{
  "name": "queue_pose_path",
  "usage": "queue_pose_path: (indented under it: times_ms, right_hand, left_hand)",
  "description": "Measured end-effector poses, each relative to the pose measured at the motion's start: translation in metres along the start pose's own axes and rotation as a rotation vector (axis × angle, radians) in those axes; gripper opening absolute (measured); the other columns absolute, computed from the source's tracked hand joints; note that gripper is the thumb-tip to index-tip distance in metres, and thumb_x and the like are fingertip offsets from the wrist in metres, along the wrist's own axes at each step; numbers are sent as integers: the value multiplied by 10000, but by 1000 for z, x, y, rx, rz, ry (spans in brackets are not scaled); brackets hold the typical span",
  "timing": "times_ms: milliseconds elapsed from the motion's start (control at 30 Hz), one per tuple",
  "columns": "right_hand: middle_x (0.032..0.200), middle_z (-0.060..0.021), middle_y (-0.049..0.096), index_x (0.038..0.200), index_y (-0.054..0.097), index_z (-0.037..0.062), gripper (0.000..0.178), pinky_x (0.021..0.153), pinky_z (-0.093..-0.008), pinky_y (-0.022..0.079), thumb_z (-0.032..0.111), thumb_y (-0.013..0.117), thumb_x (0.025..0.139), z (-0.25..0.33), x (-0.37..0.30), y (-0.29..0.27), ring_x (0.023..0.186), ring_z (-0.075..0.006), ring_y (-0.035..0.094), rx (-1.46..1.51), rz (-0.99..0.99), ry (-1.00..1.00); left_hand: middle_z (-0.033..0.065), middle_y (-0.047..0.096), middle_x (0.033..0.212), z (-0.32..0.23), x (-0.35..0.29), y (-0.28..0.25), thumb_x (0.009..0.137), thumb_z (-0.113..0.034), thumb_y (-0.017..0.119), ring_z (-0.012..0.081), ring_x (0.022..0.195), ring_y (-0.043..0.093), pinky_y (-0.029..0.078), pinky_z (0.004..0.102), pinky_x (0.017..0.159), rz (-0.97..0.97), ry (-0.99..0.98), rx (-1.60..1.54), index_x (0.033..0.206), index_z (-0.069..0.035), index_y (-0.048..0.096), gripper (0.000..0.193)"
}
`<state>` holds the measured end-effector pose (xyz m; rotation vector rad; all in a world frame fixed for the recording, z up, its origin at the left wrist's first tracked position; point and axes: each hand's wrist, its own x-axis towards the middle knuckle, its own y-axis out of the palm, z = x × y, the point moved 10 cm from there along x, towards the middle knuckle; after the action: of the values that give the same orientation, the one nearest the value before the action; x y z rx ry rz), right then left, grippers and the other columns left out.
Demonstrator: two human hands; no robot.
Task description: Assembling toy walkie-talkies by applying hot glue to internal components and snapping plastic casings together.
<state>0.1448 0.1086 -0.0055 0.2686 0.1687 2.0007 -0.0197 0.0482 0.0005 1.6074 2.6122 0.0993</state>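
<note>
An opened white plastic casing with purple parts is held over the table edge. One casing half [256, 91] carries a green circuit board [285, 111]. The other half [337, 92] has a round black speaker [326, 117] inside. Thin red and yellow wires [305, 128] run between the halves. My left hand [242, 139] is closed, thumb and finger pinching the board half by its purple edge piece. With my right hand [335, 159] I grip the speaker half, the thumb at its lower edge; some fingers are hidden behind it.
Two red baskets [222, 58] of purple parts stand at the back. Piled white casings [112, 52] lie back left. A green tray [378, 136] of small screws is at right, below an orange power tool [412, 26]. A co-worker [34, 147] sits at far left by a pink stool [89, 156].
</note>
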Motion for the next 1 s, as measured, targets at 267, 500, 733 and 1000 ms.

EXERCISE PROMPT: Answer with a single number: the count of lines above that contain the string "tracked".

RESPONSE AREA: 2